Festina boggled at the two of us. I muttered, "I know his mother."

"And she wouldn’t be caught dead down here," Yunupur announced, right cheerily. "If she knew this job made me go underground, she’d have a spasm. Old folks, right? They go totally Pteromic over the least little thing." He rolled his eyes, then noticed Tic. "Present company excluded, of course. You look like you’re holding up okay, down here in the dark and squeezy."

"I’m not ‘okay,’ I’m magnificent," Tic answered; but his voice was tight enough to choke. "I also happen to be Proctor Smallwood’s supervisor… which makes me concerned to see her fraternizing unprofessionally with civic officials."

"Ooo," said Yunupur, "chilly. But if you want professionalism, I can give you professionalism." He detached himself from my neck and put on an expression of mock seriousness. "And where is the unfortunate deceased I must examine?"

"How ’bout the guy lying on the ground?" Cheticamp suggested. He pointed toward the corpse.

"Certainly a popular locale for the lamented," Yunupur agreed as he bounced toward Iranu’s body. "I see ’em in beds and I see ’em in chairs, but flat on the floor still wins as the position of choice for those with a love of the traditional. You found him exactly like this? With his hands neatly folded?" Cheticamp nodded.

"Then someone wanted to make a statement." Yunupur knelt beside the body and reached into his carrying bag for a scanning device, much like Festina’s Bumbler. He held the machine a few centimeters above the corpse and moved it slowly from Iranu’s head down to the feet, then back again. "Nothing immediately obvious," he said. "Have you taken all the pictures you want?"

Cheticamp nodded again. "Then let’s start getting personal."

Yunupur produced a small vacuum cleaner and ran it lightly over Iranu’s parka — not that I could see any hairs or fibers that might have come from the killer, but it paid to be thorough.

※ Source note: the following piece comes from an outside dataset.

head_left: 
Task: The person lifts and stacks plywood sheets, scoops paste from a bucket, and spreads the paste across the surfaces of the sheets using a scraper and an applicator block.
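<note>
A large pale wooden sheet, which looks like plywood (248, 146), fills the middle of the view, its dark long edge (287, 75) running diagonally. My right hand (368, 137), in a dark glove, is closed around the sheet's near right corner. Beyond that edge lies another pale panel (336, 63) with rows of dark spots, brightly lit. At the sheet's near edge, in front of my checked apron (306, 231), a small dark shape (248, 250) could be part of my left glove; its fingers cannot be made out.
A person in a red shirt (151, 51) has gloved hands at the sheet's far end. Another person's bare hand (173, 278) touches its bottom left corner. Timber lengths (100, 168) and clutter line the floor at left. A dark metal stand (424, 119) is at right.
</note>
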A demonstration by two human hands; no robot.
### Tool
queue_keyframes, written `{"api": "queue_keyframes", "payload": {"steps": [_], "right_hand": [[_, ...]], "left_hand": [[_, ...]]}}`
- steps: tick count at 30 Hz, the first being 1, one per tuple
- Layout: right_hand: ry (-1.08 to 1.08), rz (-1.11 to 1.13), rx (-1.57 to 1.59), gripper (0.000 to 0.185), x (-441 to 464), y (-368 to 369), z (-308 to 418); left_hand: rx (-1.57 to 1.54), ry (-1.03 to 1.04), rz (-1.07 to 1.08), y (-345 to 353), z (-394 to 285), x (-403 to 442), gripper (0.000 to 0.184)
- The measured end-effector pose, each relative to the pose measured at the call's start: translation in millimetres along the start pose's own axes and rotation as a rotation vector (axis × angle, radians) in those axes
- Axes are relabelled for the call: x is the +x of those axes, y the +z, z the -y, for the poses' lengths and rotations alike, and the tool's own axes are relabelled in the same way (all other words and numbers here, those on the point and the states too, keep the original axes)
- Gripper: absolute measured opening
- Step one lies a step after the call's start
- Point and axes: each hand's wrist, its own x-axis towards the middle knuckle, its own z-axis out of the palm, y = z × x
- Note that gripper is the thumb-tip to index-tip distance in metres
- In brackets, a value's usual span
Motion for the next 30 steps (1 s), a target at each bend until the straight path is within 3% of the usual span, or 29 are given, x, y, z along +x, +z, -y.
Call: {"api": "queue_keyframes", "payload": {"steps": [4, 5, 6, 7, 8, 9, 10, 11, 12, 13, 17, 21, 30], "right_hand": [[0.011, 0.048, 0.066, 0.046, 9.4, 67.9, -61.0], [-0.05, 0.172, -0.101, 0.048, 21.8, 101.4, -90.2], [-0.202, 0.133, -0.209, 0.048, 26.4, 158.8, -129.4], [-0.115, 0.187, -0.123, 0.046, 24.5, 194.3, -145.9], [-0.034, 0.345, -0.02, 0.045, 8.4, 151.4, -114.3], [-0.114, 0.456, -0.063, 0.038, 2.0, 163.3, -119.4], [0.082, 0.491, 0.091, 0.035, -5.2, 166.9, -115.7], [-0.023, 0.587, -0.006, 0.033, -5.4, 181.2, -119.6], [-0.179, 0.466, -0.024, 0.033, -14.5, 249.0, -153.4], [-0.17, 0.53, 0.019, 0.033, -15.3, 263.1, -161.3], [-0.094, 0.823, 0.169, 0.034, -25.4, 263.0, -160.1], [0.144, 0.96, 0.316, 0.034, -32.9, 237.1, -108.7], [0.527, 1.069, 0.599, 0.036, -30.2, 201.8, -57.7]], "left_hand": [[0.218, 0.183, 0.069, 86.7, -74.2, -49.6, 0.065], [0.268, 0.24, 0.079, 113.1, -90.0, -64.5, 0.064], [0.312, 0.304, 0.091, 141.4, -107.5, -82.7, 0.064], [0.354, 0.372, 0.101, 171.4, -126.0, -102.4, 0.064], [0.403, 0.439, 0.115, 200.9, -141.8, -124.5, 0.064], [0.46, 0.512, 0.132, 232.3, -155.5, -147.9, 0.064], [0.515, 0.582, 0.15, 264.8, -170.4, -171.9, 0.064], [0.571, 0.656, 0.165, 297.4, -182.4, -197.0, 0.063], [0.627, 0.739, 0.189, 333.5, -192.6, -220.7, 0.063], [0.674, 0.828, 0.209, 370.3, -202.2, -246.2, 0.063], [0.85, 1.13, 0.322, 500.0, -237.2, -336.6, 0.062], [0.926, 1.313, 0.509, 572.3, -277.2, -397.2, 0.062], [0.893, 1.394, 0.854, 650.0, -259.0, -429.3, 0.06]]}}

Then, wearing sterile gloves, Yunupur carefully shifted the corpse’s hands enough to clear the parka’s fastener strip. Or at least, that’s what he intended to do; as soon as Yunupur unclenched the hands from one another, Iranu’s dead arms slapped limply to the ground.

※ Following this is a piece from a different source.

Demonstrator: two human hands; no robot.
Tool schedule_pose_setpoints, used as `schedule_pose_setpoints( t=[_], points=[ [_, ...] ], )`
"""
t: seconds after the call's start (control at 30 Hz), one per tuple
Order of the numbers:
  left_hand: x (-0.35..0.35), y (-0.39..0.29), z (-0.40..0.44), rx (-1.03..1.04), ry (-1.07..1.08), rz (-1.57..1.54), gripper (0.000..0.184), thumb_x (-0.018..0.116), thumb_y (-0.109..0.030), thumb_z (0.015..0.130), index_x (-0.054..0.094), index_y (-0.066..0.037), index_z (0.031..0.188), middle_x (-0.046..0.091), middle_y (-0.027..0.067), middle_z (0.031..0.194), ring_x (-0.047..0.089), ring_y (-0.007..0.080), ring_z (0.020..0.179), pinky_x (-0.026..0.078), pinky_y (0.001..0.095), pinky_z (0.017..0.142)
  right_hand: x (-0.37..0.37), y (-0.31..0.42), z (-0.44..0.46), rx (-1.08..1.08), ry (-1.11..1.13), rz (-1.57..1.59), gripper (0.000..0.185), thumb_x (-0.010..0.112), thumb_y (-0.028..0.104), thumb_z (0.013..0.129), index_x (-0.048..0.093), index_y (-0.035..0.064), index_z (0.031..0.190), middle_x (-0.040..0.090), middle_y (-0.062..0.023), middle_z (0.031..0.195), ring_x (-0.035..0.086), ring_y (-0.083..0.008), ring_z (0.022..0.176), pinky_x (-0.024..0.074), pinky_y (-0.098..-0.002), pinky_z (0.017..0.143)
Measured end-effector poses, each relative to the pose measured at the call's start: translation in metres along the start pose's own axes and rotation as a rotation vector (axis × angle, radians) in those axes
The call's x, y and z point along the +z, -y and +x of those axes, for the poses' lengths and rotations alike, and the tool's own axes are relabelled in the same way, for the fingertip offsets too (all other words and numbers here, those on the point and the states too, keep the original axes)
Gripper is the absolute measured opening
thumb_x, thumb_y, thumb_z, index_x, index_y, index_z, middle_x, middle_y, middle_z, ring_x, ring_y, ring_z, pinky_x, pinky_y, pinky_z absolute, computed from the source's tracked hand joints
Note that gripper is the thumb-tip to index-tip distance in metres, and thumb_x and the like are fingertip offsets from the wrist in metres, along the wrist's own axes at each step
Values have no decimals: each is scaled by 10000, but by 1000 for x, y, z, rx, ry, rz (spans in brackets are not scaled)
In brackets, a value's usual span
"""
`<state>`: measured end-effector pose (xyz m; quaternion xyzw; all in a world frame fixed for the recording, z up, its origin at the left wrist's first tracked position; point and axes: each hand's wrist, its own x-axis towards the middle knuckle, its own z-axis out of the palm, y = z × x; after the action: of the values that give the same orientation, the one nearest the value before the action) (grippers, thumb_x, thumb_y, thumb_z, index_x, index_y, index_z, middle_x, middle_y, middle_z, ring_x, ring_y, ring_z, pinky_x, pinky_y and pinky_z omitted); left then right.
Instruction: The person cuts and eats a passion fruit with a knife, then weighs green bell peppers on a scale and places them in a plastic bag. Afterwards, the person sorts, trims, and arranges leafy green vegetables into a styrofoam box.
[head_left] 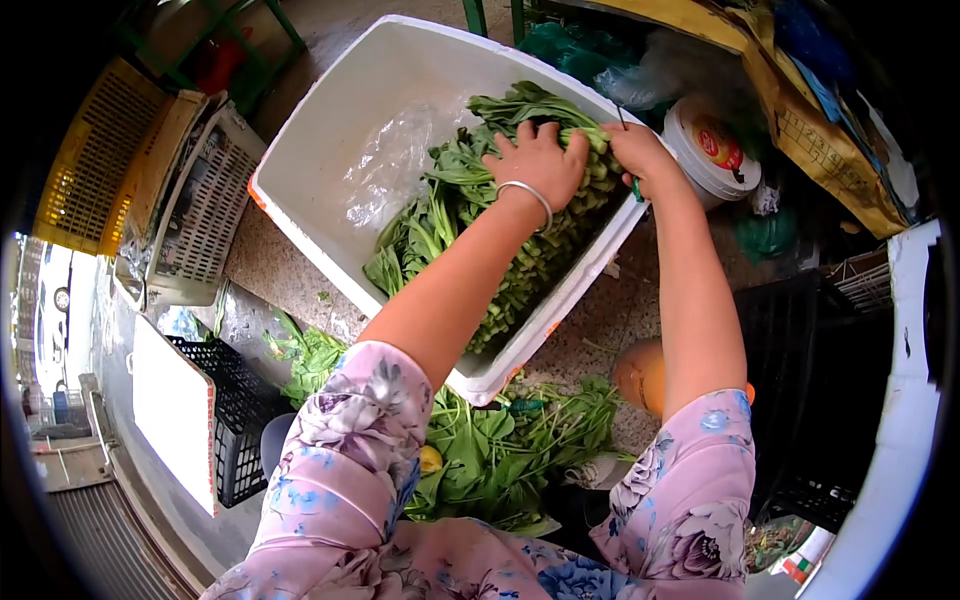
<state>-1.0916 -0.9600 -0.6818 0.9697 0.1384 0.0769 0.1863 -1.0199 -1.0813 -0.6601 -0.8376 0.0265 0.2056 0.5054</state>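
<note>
Leafy green vegetables (pixel 440 215) lie stacked along the right side of a white foam box (pixel 330 75), with their cut stems toward the right wall. My left hand (pixel 545 165), wearing a bangle on its wrist, rests on top of the greens with fingers spread. Beside it, at the box's right rim, my right hand (pixel 642 155) is closed around a slim tool with a green handle (pixel 637 188). A thin dark tip pokes out above that hand; the rest of the tool is hidden. The stem ends touch or nearly touch my right fingers.
Loose greens (pixel 500 450) lie on the floor below the box, near an orange round object (pixel 640 375). A white bucket (pixel 705 150) stands right of the box. At left are a pale plastic crate (pixel 200 215), a yellow crate (pixel 95 150) and a black crate (pixel 240 430).
</note>
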Motion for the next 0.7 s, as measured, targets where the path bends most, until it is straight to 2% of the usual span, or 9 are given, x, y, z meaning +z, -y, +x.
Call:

"Oops," Yunupur said. "Usually corpses are stiffer than that."

"Do you know anything about Freep cadavers?" Cheticamp asked.

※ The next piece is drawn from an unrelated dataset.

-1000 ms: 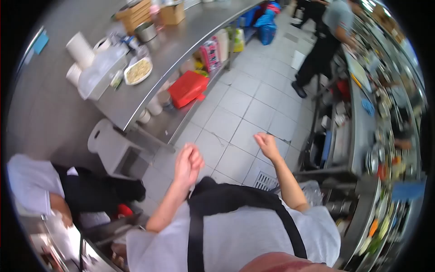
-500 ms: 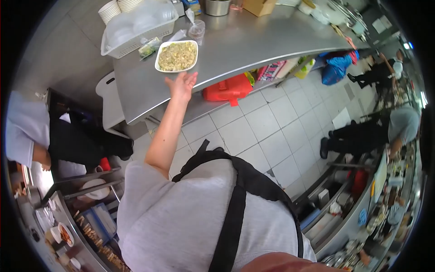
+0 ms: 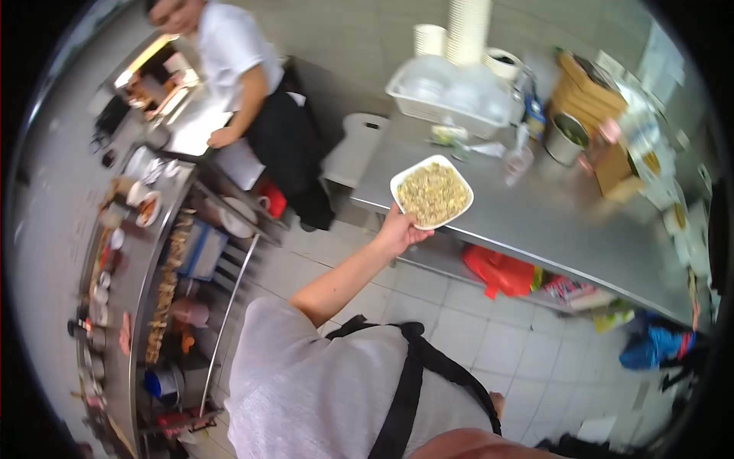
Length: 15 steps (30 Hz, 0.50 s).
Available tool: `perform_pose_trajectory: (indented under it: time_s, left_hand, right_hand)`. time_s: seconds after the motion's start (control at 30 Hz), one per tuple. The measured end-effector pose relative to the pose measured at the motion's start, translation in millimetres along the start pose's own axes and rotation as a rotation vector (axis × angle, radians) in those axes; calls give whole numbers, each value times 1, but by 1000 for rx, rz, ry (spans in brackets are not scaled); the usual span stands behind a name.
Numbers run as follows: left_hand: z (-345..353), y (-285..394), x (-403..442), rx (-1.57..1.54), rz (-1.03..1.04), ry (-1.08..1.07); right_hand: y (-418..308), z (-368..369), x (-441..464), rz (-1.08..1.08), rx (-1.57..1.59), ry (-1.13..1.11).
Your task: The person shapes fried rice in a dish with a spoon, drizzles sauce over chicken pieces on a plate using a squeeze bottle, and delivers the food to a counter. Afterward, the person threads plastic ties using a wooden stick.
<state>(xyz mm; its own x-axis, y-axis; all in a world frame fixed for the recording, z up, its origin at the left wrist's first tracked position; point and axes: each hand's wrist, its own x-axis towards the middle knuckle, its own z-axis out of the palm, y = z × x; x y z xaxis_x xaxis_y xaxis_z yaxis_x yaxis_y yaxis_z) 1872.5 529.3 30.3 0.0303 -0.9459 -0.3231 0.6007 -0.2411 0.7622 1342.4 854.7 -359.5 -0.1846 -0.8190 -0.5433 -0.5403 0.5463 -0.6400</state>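
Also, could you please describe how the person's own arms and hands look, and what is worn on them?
The left hand wears no glove, and no watch or bracelet shows at its wrist. The arm comes out of a short, loose, light grey sleeve. Of the right hand, only a small part shows, too little to describe.

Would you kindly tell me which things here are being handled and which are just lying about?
In hand:
- Left hand, holding the white bowl of food
- Right hand, mostly hidden; hold unclear

Lying about:
- White basket
- Metal pot
- Red bag under the steel table
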Motion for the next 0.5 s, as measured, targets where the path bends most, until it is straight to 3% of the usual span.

"My med courses covered all the Divian species," Yunupur replied, confident as a rooster. "I haven’t had much practical experience, but still… Freeps advance slowly into rigor over the first twelve hours after death, stay steely for three days, then ease off into something inelastic yet movable." He looked up at Tic. "My professors never said Freeps went totally flaccid."

Tic didn’t answer. His expression showed what he thought of people who blamed their professors for their own clumsiness.

I was thinking something totally different. Something that scared me left, right, and sideways. I prayed rare desperate that Yunupur would find some blatant cause of death — a stab wound through the heart, strangulation marks round the throat.

"Well, let’s keep looking," Yunupur said, still perky. He opened Iranu’s coat to reveal a thick white shirt and red trousers; both looked like normal Freep apparel, upscale but not all the way to obscenely expensive.

No obvious bloodstains.

Iranu had a black knit scarf tied loosely round his throat. Not tight enough to choke, just protection against the cold.

Yunupur undid the scarf. No signs of violence.